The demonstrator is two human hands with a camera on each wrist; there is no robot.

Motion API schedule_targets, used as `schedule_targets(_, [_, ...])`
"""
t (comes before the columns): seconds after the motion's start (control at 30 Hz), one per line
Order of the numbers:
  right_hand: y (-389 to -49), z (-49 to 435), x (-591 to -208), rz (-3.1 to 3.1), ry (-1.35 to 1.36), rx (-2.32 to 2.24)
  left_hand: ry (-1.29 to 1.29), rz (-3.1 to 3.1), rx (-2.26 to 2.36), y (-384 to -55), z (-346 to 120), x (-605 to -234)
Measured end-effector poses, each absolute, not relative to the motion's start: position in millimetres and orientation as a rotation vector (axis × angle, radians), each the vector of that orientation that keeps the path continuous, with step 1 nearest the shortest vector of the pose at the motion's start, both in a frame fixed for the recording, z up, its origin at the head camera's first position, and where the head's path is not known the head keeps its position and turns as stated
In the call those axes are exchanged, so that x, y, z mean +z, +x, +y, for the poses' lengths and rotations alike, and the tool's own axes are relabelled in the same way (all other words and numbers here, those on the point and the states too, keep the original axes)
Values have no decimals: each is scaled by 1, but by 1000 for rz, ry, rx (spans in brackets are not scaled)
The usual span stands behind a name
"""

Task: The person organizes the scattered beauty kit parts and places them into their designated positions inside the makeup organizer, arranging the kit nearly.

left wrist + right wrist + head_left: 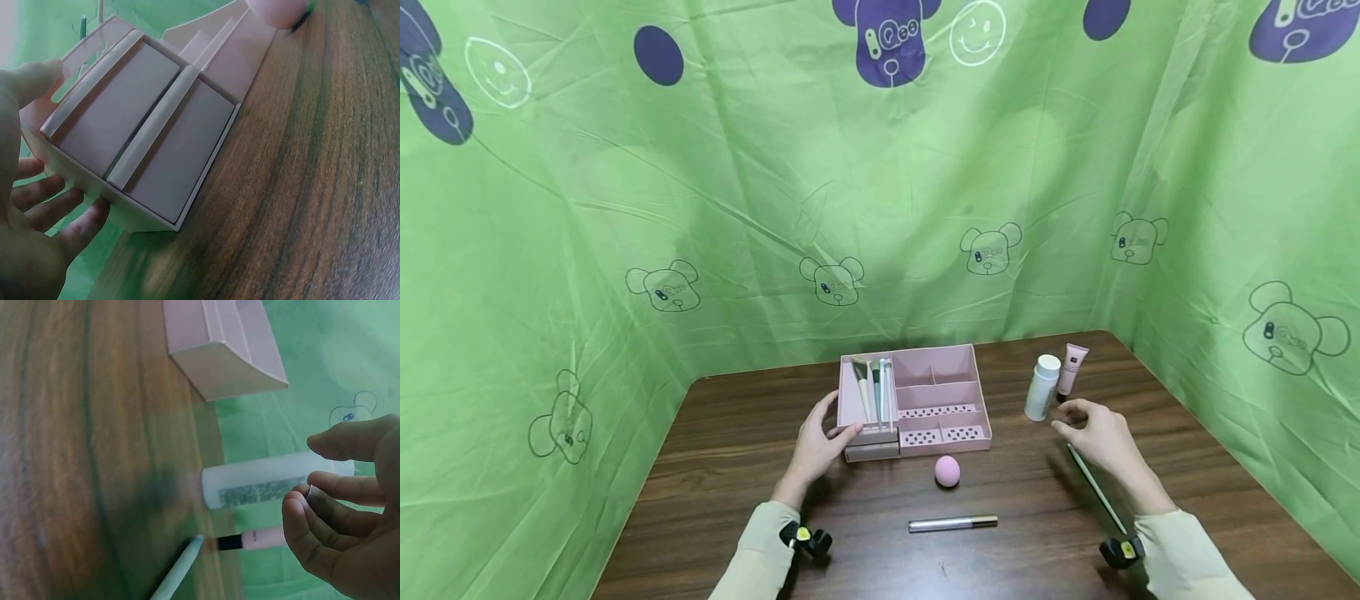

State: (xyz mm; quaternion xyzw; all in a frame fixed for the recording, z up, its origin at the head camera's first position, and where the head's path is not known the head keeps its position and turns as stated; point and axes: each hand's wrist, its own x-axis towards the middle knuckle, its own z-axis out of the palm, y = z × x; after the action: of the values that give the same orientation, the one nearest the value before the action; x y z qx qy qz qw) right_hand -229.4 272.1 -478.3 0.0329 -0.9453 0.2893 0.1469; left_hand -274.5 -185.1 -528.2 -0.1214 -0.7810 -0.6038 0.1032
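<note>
A pink desktop organizer (936, 398) stands at the back middle of the table, several makeup brushes (876, 390) in its left compartment. At its front left corner my left hand (821, 440) grips the box, thumb over the top edge and fingers along the side; two drawers (119, 112) show in the left wrist view. My right hand (1103, 437) hovers with loosely bent fingers and holds nothing. Just beyond it stand a white bottle (1042, 388) and a pink tube (1072, 369) with a black cap. Beneath that hand lies a slim green stick (1097, 490), perhaps a pencil.
A pink egg-shaped sponge (947, 472) sits before the organizer. Closer to me, a silver pen-like tube (952, 523) lies crosswise on the brown wooden table (722, 475). Green printed cloth (760, 192) hangs behind and on both sides.
</note>
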Motion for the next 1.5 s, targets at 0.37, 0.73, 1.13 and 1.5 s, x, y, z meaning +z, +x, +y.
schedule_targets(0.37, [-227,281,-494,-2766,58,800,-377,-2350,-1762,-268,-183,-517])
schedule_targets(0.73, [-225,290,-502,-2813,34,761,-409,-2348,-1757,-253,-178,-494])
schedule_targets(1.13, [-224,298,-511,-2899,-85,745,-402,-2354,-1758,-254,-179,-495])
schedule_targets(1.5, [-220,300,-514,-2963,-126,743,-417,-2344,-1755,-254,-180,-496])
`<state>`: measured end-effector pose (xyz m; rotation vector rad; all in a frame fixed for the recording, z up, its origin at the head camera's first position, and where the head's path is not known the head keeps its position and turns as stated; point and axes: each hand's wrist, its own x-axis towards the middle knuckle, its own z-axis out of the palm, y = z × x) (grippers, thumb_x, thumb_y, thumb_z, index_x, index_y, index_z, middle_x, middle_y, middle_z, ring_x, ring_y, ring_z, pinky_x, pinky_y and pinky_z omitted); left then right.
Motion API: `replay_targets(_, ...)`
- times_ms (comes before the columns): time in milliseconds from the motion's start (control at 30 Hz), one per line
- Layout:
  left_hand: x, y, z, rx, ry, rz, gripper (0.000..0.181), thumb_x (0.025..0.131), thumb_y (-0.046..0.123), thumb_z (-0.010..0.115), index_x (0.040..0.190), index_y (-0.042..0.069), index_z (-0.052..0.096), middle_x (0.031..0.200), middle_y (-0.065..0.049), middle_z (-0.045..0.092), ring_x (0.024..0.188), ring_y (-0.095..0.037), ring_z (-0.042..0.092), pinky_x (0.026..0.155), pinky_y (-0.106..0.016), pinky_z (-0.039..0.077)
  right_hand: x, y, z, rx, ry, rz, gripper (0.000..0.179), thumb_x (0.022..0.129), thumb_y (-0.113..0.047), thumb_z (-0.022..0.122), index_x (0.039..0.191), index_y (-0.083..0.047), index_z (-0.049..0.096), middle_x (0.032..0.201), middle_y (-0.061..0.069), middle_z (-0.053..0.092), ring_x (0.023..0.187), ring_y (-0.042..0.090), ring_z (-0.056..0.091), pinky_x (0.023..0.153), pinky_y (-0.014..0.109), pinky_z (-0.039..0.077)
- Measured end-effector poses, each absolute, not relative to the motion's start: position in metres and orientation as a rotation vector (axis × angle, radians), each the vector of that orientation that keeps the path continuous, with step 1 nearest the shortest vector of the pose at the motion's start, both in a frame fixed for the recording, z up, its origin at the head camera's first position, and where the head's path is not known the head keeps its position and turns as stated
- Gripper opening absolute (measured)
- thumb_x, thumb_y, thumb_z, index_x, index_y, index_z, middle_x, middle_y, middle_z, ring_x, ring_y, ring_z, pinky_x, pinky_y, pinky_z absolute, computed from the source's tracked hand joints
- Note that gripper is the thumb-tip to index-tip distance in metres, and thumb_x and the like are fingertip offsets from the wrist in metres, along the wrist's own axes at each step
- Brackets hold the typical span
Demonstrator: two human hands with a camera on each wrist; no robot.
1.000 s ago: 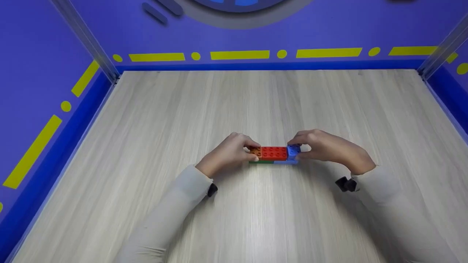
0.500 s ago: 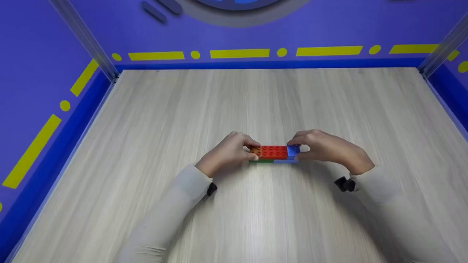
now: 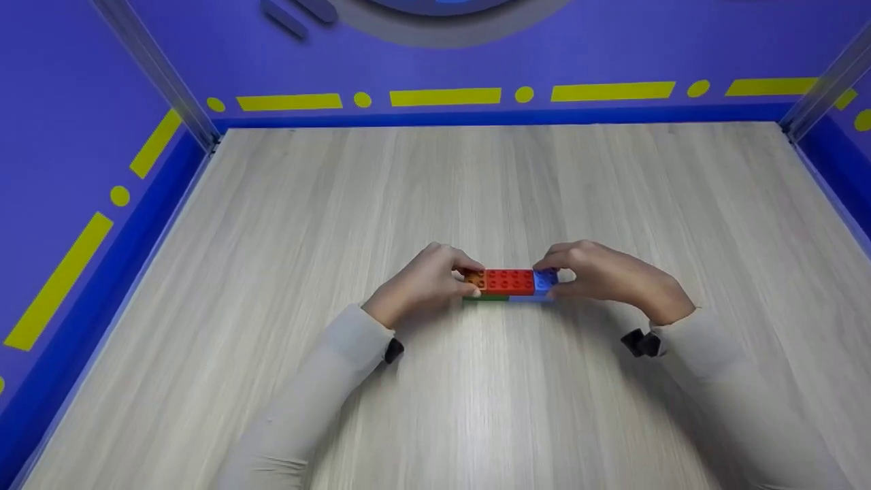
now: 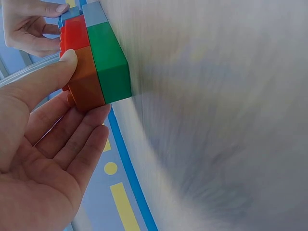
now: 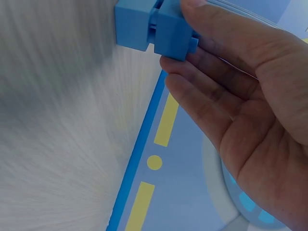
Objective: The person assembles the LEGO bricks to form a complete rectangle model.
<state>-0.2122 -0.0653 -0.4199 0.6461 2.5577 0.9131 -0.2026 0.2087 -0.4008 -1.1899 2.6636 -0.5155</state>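
Low over the middle of the table, two layers of toy building bricks form a short bar. My left hand pinches the orange brick at the left end of the top layer, thumb on the near side. Beside it is a red brick, and under them lies a green brick. At the right end my right hand pinches a small blue brick. Below this one is another blue brick; a narrow gap with studs showing separates the two in the right wrist view.
The bricks are on a pale wood-grain table. Purple-blue panels with yellow dashes and dots wall in its back and sides. Metal posts stand at the back corners. Black wrist devices sit by the sleeve cuffs.
Both hands keep their hold and barely move. The small blue brick at the right end looks slightly lower and more level with the red one than a second ago.
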Motion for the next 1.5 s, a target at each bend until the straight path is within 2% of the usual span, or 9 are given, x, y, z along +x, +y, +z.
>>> replay_targets(1500, -0.2141, -0.065, -0.422, 0.715, 2.574, 0.932, 0.037, 0.079, 0.017, 0.08, 0.115, 0.012, 0.072, 0.112, -0.004, 0.072, 0.106, -0.017, 0.063, 0.09, -0.03, 0.049, -0.202, 0.2007, -0.4029, -1.136, 2.727, -0.467, 0.034, 0.076, -0.004, 0.079, 0.109, 0.001, 0.071, 0.098, 0.011, 0.07, 0.091, 0.023, 0.067, 0.077, 0.039, 0.056)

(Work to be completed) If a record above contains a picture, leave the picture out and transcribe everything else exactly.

(Completed task)
The demonstrator is two human hands with a camera on each wrist; there is no robot.

Motion API schedule_targets, used as `schedule_targets(_, [_, ...])`
"""
t (comes before the columns): seconds after the motion's start (control at 30 Hz), one per line
Order of the numbers:
  right_hand: y (-389 to -49), z (-49 to 435), x (-591 to -208), rz (-3.1 to 3.1), ry (-1.35 to 1.36), rx (-2.32 to 2.24)
  left_hand: ry (-1.29 to 1.29), rz (-3.1 to 3.1), rx (-2.26 to 2.36), y (-384 to -55), z (-346 to 120), x (-605 to -234)
Measured end-effector poses, each absolute, not relative to the motion's start: position in millimetres and orientation as a rotation vector (axis × angle, radians), each the vector of that orientation that keeps the path continuous, with step 1 nearest the shortest vector of the pose at the motion's start, both in a frame fixed for the recording, z up, its origin at the head camera's first position, and where the head's path is not known the head keeps its position and turns as stated
In the call those axes are exchanged, so that x, y, z mean +z, +x, +y, for the poses' lengths and rotations alike, and the tool's own axes are relabelled in the same way (all other words and numbers here, those on the point and the states too, keep the original axes)
Values have no decimals: each is scaled by 1, but by 1000 for rz, ry, rx (spans in brackets are not scaled)
The usual span stands behind a name
"""

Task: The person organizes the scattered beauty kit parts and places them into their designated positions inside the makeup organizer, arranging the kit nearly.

left wrist + right wrist + head_left: 

State: (xyz mm; quaternion xyzw; all in a frame fixed for the recording, z up, its origin at the head camera's first position, and where the head's path is not known the head keeps its position and turns as stated; point and axes: each hand's wrist, its own x-axis towards the middle knuckle, its own z-axis out of the palm, y = z × x; after the action: of the values that give the same orientation, the one nearest the value before the action; x y z qx qy qz qw) right_hand -229.4 272.1 -478.3 0.0329 -0.9453 0.2893 0.1469; left_hand -274.5 -185.1 -528.2 -0.1214 -0.7810 -0.6038 0.1032
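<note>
A pink desktop organizer (936, 398) stands at the back middle of the table, several makeup brushes (876, 390) in its left compartment. At its front left corner my left hand (821, 440) grips the box, thumb over the top edge and fingers along the side; two drawers (119, 112) show in the left wrist view. My right hand (1103, 437) hovers with loosely bent fingers and holds nothing. Just beyond it stand a white bottle (1042, 388) and a pink tube (1072, 369) with a black cap. Beneath that hand lies a slim green stick (1097, 490), perhaps a pencil.
A pink egg-shaped sponge (947, 472) sits before the organizer. Closer to me, a silver pen-like tube (952, 523) lies crosswise on the brown wooden table (722, 475). Green printed cloth (760, 192) hangs behind and on both sides.
</note>
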Motion for the next 1.5 s, targets at 0.37, 0.73, 1.13 and 1.5 s, x, y, z meaning +z, +x, +y.
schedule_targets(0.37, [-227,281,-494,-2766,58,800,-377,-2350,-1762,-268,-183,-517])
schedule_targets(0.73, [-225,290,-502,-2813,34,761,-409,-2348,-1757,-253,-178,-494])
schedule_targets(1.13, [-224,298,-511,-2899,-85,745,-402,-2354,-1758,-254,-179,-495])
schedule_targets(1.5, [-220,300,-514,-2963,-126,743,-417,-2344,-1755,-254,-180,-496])
`<state>`: measured end-effector pose (xyz m; rotation vector rad; all in a frame fixed for the recording, z up, its origin at the head camera's first position, and where the head's path is not known the head keeps its position and turns as stated; point and axes: each hand's wrist, its own x-axis towards the middle knuckle, its own z-axis out of the palm, y = z × x) (grippers, thumb_x, thumb_y, thumb_z, index_x, index_y, index_z, middle_x, middle_y, middle_z, ring_x, ring_y, ring_z, pinky_x, pinky_y and pinky_z omitted); left then right.
Motion API: `replay_targets(_, ...)`
- times_ms (comes before the columns): time in milliseconds from the motion's start (control at 30 Hz), one per line
- Layout:
  left_hand: x, y, z, rx, ry, rz, gripper (0.000..0.181), thumb_x (0.025..0.131), thumb_y (-0.046..0.123), thumb_z (-0.010..0.115), index_x (0.040..0.190), index_y (-0.042..0.069), index_z (-0.052..0.096), middle_x (0.031..0.200), middle_y (-0.065..0.049), middle_z (-0.045..0.092), ring_x (0.024..0.188), ring_y (-0.095..0.037), ring_z (-0.042..0.092), pinky_x (0.026..0.155), pinky_y (-0.106..0.016), pinky_z (-0.039..0.077)
  right_hand: x, y, z, rx, ry, rz, gripper (0.000..0.179), thumb_x (0.022..0.129), thumb_y (-0.113..0.047), thumb_z (-0.022..0.122), index_x (0.039..0.191), index_y (-0.083..0.047), index_z (-0.049..0.096), middle_x (0.032..0.201), middle_y (-0.061..0.069), middle_z (-0.053..0.092), ring_x (0.023..0.187), ring_y (-0.042..0.090), ring_z (-0.056..0.091), pinky_x (0.023..0.153), pinky_y (-0.014..0.109), pinky_z (-0.039..0.077)
- Measured end-effector poses, each absolute, not relative to the motion's start: position in metres and orientation as a rotation vector (axis × angle, radians), each the vector of that orientation that keeps the path continuous, with step 1 nearest the shortest vector of the pose at the motion's start, both in a frame fixed for the recording, z up, its origin at the head camera's first position, and where the head's path is not known the head keeps its position and turns as stated
- Gripper opening absolute (measured)
- thumb_x, thumb_y, thumb_z, index_x, index_y, index_z, middle_x, middle_y, middle_z, ring_x, ring_y, ring_z, pinky_x, pinky_y, pinky_z absolute, computed from the source's tracked hand joints
- Note that gripper is the thumb-tip to index-tip distance in metres, and thumb_x and the like are fingertip offsets from the wrist in metres, along the wrist's own axes at each step
- Brackets hold the typical span
Demonstrator: two human hands with a camera on each wrist; no robot.
1.000 s ago: 
0.500 s ago: 
now: 
now: 
now: 
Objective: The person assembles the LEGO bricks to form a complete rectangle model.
<state>-0.2122 -0.0653 -0.4199 0.6461 2.5577 0.9131 -0.2026 0.2087 -0.4008 -1.1899 2.6636 -0.5155</state>
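Low over the middle of the table, two layers of toy building bricks form a short bar. My left hand pinches the orange brick at the left end of the top layer, thumb on the near side. Beside it is a red brick, and under them lies a green brick. At the right end my right hand pinches a small blue brick. Below this one is another blue brick; a narrow gap with studs showing separates the two in the right wrist view.
The bricks are on a pale wood-grain table. Purple-blue panels with yellow dashes and dots wall in its back and sides. Metal posts stand at the back corners. Black wrist devices sit by the sleeve cuffs.
Both hands keep their hold and barely move. The small blue brick at the right end looks slightly lower and more level with the red one than a second ago.
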Motion for the next 1.5 s, a target at each bend until the straight path is within 2% of the usual span, or 9 are given, x, y, z along +x, +y, +z.
>>> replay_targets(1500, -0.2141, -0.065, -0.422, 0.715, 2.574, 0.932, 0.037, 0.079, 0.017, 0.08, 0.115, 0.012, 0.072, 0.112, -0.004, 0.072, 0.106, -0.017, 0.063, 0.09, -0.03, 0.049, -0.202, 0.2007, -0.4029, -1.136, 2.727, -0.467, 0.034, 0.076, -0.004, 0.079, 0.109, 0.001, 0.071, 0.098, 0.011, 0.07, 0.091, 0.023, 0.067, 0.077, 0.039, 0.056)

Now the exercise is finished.